Instructions to follow: Set down a precise copy of the whole listing.

Collected data:
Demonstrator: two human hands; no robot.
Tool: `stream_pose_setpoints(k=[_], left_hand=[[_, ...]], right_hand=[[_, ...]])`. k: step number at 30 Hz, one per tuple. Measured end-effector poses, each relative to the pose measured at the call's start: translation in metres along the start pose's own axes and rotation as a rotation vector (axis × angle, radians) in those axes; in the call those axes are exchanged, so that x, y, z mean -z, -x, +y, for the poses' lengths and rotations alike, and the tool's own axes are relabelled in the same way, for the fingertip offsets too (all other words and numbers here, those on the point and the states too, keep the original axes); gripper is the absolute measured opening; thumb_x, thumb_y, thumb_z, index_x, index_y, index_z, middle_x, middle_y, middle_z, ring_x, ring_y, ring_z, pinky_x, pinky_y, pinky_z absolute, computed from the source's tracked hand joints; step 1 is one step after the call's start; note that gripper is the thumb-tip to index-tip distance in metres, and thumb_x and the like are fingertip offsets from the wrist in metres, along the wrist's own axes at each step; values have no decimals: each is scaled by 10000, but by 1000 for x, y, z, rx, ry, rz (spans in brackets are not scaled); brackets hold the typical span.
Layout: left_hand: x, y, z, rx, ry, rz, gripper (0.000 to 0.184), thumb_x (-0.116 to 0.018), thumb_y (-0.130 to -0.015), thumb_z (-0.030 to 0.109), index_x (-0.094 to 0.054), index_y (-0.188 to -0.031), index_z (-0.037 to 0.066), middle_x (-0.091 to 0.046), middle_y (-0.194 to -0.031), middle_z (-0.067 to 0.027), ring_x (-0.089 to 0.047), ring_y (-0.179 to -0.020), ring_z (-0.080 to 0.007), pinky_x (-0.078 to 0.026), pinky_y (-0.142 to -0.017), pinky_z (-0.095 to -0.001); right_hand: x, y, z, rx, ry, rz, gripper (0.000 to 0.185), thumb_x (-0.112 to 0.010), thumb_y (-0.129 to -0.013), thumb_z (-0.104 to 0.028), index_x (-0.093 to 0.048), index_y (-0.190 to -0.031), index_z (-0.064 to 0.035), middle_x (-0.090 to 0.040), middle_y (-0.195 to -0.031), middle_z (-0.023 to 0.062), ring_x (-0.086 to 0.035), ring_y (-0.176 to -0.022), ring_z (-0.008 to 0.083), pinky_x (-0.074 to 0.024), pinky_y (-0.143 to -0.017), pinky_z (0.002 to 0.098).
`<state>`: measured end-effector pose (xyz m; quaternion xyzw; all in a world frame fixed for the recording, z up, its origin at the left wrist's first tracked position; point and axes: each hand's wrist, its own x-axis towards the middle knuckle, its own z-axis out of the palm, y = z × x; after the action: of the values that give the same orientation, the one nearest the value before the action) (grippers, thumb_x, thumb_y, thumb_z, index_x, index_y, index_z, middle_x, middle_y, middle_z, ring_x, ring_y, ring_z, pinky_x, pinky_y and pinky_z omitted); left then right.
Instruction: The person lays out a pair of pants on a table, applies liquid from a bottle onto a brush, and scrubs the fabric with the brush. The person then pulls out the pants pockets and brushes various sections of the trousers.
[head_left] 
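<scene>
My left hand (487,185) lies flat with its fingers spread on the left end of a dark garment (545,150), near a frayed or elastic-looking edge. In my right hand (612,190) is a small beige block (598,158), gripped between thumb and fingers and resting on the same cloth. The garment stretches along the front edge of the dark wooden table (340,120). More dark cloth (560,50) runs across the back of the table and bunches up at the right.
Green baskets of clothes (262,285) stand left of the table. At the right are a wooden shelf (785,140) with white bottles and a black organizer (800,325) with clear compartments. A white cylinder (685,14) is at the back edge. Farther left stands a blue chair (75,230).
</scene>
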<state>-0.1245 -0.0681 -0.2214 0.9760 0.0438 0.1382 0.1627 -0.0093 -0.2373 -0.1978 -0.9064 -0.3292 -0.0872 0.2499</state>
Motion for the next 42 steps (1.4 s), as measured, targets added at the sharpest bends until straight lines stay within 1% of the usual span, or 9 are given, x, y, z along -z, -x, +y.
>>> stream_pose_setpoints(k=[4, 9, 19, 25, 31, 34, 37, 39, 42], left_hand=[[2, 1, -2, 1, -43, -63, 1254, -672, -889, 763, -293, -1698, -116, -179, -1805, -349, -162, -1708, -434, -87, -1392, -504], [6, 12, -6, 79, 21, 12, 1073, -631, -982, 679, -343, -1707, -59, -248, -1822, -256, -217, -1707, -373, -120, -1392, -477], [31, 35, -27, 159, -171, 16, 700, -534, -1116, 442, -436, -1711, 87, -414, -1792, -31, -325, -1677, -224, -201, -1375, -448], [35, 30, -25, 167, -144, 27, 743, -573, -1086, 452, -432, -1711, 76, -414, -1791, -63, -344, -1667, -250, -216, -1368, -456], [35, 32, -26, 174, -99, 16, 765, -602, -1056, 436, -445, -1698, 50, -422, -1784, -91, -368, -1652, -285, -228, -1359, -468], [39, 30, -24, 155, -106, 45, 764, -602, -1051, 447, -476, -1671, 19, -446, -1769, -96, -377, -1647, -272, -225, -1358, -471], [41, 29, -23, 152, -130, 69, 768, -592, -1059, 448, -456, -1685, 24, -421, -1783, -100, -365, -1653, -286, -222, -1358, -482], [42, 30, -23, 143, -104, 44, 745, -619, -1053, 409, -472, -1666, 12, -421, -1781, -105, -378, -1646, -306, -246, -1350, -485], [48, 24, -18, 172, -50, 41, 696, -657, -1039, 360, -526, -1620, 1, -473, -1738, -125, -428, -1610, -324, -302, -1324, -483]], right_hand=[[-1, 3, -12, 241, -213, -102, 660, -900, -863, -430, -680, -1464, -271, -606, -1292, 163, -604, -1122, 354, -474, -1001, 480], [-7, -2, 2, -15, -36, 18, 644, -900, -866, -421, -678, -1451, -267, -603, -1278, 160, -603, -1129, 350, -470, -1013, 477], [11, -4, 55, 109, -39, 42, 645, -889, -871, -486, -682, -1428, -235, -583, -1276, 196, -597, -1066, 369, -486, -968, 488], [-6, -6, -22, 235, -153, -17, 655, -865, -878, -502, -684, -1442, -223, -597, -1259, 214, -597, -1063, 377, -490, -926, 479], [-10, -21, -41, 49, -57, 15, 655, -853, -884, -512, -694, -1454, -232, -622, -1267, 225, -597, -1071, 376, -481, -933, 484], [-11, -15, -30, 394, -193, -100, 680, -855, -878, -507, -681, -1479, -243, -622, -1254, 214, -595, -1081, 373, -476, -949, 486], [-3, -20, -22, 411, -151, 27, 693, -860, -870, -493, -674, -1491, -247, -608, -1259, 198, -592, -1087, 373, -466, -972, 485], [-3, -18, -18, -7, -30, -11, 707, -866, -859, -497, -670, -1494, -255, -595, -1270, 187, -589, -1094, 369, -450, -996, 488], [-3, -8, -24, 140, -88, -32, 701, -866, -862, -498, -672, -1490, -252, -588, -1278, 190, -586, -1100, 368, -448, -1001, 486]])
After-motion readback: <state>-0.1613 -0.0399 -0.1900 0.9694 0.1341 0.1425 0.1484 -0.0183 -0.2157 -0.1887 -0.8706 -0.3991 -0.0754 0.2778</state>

Reply:
Demonstrator: two human hands; no robot.
Tool: `stream_pose_setpoints(k=[_], left_hand=[[_, ...]], right_hand=[[_, ...]])`. k: step number at 30 Hz, one per tuple. Measured end-effector poses, each relative to the pose measured at the call's start: translation in metres along the start pose's own axes and rotation as a rotation vector (axis × angle, radians) in those axes; in the call those axes are exchanged, so that x, y, z mean -z, -x, +y, for the poses' lengths and rotations alike, and the tool's own axes are relabelled in the same way, for the fingertip offsets too (all other words and numbers here, those on the point and the states too, keep the original axes); gripper is the absolute measured opening; thumb_x, thumb_y, thumb_z, index_x, index_y, index_z, middle_x, middle_y, middle_z, ring_x, ring_y, ring_z, pinky_x, pinky_y, pinky_z absolute, computed from the source's tracked hand joints; step 1 is one step after the call's start; note that gripper is the thumb-tip to index-tip distance in metres, and thumb_x and the like are fingertip offsets from the wrist in metres, along the wrist's own axes at each step; values have no decimals: each is scaled by 10000, but by 1000 for x, y, z, rx, ry, rz (spans in brackets are not scaled); brackets hold the typical span.
Layout: left_hand: x, y, z, rx, ry, rz, gripper (0.000 to 0.184), thumb_x (-0.116 to 0.018), thumb_y (-0.130 to -0.015), thumb_z (-0.030 to 0.109), index_x (-0.094 to 0.054), index_y (-0.188 to -0.031), index_z (-0.037 to 0.066), middle_x (-0.091 to 0.046), middle_y (-0.194 to -0.031), middle_z (-0.067 to 0.027), ring_x (-0.089 to 0.047), ring_y (-0.179 to -0.020), ring_z (-0.080 to 0.007), pinky_x (-0.078 to 0.026), pinky_y (-0.142 to -0.017), pinky_z (-0.095 to -0.001); right_hand: x, y, z, rx, ry, rz, gripper (0.000 to 0.185), thumb_x (-0.112 to 0.010), thumb_y (-0.129 to -0.013), thumb_z (-0.104 to 0.028), index_x (-0.093 to 0.048), index_y (-0.190 to -0.031), index_z (-0.064 to 0.035), middle_x (-0.090 to 0.040), middle_y (-0.195 to -0.031), middle_z (-0.023 to 0.062), ring_x (-0.086 to 0.035), ring_y (-0.176 to -0.022), ring_z (-0.008 to 0.083), pinky_x (-0.074 to 0.024), pinky_y (-0.143 to -0.017), pinky_z (0.002 to 0.098).
`<state>`: measured end-effector pose (xyz m; quaternion xyzw; all in a world frame fixed for the recording, z up, its origin at the left wrist's first tracked position; point and axes: each hand's wrist, its own x-axis towards the middle knuckle, its own z-axis out of the palm, y = z × x; after the action: of the values that give the same orientation, the one nearest the value before the action) (grippers, thumb_x, thumb_y, thumb_z, index_x, index_y, index_z, middle_x, middle_y, middle_z, ring_x, ring_y, ring_z, pinky_x, pinky_y and pinky_z omitted); left then right.
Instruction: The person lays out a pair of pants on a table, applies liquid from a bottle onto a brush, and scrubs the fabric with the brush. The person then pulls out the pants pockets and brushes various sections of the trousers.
[head_left] 
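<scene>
My left hand (487,185) lies flat with its fingers spread on the left end of a dark garment (545,150), near a frayed or elastic-looking edge. In my right hand (612,190) is a small beige block (598,158), gripped between thumb and fingers and resting on the same cloth. The garment stretches along the front edge of the dark wooden table (340,120). More dark cloth (560,50) runs across the back of the table and bunches up at the right.
Green baskets of clothes (262,285) stand left of the table. At the right are a wooden shelf (785,140) with white bottles and a black organizer (800,325) with clear compartments. A white cylinder (685,14) is at the back edge. Farther left stands a blue chair (75,230).
</scene>
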<state>-0.1245 -0.0681 -0.2214 0.9760 0.0438 0.1382 0.1627 -0.0093 -0.2373 -0.1978 -0.9064 -0.3292 -0.0872 0.2499</state>
Motion for the next 42 steps (1.4 s), as measured, targets added at the sharpest bends until straight lines stay within 1% of the usual span, or 9 are given, x, y, z along -z, -x, +y.
>>> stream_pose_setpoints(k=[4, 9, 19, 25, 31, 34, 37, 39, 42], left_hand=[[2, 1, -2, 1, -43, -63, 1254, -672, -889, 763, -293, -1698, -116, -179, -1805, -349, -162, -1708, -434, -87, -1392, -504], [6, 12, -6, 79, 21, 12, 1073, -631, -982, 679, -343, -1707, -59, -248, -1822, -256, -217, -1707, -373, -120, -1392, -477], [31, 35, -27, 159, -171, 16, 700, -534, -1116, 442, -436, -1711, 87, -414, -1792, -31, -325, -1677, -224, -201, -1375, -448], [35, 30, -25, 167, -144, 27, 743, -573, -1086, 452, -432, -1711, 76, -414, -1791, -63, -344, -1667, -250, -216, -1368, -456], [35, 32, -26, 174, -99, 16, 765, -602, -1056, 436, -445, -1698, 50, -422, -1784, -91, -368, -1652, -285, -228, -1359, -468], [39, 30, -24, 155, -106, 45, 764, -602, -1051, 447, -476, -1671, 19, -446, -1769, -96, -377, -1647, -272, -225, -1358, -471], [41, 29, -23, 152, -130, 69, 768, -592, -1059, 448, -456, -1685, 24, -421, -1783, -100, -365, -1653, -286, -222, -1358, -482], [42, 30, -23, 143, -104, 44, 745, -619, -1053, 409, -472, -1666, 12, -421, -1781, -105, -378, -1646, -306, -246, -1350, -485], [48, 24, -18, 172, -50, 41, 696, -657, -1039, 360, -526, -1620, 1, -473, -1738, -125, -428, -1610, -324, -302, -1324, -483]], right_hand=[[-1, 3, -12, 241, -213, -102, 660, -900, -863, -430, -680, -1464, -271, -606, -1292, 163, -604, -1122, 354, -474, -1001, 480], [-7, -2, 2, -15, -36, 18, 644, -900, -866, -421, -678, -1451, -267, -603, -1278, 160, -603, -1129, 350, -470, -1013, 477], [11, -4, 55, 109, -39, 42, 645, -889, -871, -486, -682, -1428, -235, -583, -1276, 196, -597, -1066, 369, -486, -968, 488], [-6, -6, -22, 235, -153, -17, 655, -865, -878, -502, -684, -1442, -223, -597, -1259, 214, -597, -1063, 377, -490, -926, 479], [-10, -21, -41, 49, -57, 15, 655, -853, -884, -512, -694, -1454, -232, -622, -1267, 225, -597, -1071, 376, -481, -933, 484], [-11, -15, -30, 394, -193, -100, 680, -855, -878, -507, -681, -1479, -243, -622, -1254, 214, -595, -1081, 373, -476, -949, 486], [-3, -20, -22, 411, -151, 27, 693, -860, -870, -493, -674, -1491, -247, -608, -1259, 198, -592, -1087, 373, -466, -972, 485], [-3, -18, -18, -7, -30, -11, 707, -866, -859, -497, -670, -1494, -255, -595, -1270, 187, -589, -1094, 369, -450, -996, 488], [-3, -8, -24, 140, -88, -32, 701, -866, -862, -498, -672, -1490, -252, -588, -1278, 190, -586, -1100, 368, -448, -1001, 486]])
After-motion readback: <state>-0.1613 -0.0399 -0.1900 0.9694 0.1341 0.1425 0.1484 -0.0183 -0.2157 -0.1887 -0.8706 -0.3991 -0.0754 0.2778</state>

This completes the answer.